In recent work, what primarily guides and directs Pavlov’s sensibility is his choice of color.
The artist is not interested in talking about subject matter in literal terms; he hopes that the story or any suggestions of what is recognizable in the picture may come through the viewer. Nonetheless, a fusion of different painting genres makes the imagery in his paintings come to life and allows him to invent his own pictorial dimension.
Pavlov’s painterly vocabulary uses 19th century Bulgarian icon painters as an initial inspiration through their approach to color. A point of departure related to his upbringing which, ultimately, the artist rejects by creating a universe stripped of any iconography containing symbols alluding to prescribed meanings. Instead, he paints an invented natural world, or perhaps what one sees when they dig deeper into the earth’s surface. These recent paintings suggest many things–landscape, figuration, abstraction. At times, one might be looking at rock textures or other closeups of the earth, until the forms become immense creating a vast scale within the picture plane. A way of seeing that is everchanging, as if the viewer is witnessing the shifting of tectonic plates.
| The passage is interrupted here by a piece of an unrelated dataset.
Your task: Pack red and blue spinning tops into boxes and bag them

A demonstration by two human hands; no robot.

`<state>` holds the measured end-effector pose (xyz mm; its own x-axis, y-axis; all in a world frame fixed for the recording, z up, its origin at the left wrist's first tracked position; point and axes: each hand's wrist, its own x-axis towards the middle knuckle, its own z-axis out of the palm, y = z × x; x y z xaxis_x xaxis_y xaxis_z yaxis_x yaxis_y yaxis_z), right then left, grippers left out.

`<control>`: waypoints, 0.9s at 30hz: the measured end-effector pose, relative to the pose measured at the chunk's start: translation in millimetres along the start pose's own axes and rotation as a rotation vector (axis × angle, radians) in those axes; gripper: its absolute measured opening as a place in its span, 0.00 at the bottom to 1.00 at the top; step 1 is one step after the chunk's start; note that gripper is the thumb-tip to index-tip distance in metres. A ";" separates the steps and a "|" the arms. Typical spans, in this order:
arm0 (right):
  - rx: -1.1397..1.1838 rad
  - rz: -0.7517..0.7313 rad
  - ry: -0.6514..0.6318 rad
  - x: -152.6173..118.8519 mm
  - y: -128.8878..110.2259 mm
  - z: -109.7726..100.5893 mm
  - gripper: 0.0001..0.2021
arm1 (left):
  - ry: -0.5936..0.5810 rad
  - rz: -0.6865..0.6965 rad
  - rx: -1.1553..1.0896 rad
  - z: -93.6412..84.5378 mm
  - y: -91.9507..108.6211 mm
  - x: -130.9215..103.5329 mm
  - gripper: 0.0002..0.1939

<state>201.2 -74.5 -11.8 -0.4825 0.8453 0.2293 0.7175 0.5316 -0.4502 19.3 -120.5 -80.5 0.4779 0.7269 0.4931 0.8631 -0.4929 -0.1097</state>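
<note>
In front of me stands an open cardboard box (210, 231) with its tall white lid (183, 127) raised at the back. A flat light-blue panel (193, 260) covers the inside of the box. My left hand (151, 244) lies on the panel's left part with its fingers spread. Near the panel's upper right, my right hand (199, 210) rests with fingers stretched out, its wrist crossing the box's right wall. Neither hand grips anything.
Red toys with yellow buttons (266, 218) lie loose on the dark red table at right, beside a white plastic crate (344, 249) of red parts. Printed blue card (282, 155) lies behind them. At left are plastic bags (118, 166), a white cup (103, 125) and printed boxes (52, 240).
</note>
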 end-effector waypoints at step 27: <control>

Pavlov’s figurative gestures are always implicit. The figure can take on many shapes and forms: the sky, mountains, stones, a single cliff or cloud. An omnipresent entity. Everywhere and nowhere. Overall, these images are abstract because the picture never defines itself.
When asked about composition in a recent interview between the artist and myself, Pavlov said, “Space is always there, and the space is not always the one we are seeing with our material eyes, the ‘other space’ that is not to perceive, is my approach to the form of space…”
Pavlov is creating a fictional arena just beyond perception, revealing invisible space. An admirable attempt to express the inexpressible.
Many of the artist’s titles have dates way ahead of our time. B.V. 2121 or P.F. 2109, P.F. stands for ‘Picture from’ and B.V. is ‘Bild von’, a translation of the same thing in German. He also adds MPП 2048 or MPП 2051, MPП being the initials of the artist’s name in the Cyrillic alphabet. With these titles, Pavlov is interested in a conceptual dimension that reflects an intersection between different moments in time. Through these references to futuristic times, Pavlov is challenging the life expectancy of everything: himself, the viewer, the painting itself.
Perhaps Milko Pavlov is constructing his particular vision of the future filled with spectacle and fleeting sights. The light’s reflection on a cliff, the remnants of a prehistoric man consumed by the earth, an ethereal giant entering a valley, mountains that look like frozen human forms. The undefined character of these pictures feels like a blurry record of places or the faulty nature of memory that becomes inevitable when time passes.